* [Action item] Write out, from the entries below, exactly the lines that run between the lines holding "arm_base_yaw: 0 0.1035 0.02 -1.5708" and "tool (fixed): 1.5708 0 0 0", inclusive, and stop there.

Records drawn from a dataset
------------------------

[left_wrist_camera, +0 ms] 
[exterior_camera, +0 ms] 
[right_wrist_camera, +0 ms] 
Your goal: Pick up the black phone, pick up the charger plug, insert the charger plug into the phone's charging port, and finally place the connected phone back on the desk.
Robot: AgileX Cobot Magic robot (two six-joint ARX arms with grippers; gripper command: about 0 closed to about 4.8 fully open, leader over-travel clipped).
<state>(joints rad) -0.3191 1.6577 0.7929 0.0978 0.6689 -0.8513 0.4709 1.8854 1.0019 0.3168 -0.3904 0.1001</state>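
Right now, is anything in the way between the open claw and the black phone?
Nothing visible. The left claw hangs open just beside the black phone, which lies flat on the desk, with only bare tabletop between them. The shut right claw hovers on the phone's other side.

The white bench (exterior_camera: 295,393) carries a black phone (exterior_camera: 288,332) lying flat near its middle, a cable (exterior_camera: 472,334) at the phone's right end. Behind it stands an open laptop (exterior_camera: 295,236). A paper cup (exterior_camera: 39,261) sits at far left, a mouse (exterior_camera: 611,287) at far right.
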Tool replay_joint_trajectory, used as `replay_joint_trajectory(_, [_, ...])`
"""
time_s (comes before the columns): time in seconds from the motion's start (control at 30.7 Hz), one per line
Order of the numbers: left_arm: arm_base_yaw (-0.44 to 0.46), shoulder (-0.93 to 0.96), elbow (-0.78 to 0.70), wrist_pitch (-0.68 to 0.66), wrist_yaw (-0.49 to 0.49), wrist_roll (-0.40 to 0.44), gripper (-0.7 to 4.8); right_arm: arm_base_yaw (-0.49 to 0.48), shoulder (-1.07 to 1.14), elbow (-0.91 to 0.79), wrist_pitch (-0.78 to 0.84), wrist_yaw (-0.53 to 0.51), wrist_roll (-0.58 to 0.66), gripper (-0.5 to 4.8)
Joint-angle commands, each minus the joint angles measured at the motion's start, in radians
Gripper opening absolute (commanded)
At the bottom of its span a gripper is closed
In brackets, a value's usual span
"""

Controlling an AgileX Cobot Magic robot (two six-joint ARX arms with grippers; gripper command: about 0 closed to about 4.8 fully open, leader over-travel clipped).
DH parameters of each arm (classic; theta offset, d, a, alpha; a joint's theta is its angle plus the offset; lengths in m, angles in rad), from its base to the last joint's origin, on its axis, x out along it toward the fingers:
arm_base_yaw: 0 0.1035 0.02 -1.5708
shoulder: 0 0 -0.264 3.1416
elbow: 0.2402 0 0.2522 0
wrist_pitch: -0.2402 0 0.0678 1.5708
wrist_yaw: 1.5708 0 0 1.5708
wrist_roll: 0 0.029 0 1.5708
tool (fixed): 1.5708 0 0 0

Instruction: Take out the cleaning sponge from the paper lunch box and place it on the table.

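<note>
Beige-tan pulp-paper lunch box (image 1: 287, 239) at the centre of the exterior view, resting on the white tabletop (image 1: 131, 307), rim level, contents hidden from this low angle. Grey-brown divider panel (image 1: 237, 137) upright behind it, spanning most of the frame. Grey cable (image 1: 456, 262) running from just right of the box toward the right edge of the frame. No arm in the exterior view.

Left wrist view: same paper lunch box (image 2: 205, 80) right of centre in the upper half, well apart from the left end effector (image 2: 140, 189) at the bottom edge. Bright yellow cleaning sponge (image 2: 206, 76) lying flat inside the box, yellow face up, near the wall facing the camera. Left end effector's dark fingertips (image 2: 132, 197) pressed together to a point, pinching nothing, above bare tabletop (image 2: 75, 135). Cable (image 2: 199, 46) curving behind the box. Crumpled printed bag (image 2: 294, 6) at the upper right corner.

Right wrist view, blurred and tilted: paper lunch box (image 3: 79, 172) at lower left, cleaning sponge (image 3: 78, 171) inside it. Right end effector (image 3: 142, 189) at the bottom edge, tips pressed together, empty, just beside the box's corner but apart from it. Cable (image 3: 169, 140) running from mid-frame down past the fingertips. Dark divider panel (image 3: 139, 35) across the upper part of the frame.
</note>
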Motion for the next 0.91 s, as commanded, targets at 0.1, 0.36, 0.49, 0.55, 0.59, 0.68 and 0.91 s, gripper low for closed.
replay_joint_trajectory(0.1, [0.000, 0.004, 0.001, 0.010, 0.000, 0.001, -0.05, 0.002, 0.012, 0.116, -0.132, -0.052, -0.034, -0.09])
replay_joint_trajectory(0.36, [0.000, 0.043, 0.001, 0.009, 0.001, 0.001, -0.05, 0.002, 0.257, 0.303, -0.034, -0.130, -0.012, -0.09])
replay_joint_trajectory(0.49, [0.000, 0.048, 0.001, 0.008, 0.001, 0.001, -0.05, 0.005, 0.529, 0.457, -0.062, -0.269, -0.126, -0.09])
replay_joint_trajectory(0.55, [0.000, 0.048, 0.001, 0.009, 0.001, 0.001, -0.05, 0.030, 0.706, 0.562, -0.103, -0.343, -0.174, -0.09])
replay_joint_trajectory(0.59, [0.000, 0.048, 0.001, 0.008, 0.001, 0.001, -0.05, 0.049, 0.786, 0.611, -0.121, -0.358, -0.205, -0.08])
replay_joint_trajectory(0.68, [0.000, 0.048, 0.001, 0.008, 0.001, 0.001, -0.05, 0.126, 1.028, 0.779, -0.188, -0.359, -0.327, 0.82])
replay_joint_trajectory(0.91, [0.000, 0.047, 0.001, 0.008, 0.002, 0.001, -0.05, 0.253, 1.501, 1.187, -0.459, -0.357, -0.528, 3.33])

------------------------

* [Exercise output]
arm_base_yaw: 0 0.1035 0.02 -1.5708
shoulder: 0 0 -0.264 3.1416
elbow: 0.2402 0 0.2522 0
wrist_pitch: -0.2402 0 0.0678 1.5708
wrist_yaw: 1.5708 0 0 1.5708
wrist_roll: 0 0.029 0 1.5708
tool (fixed): 1.5708 0 0 0

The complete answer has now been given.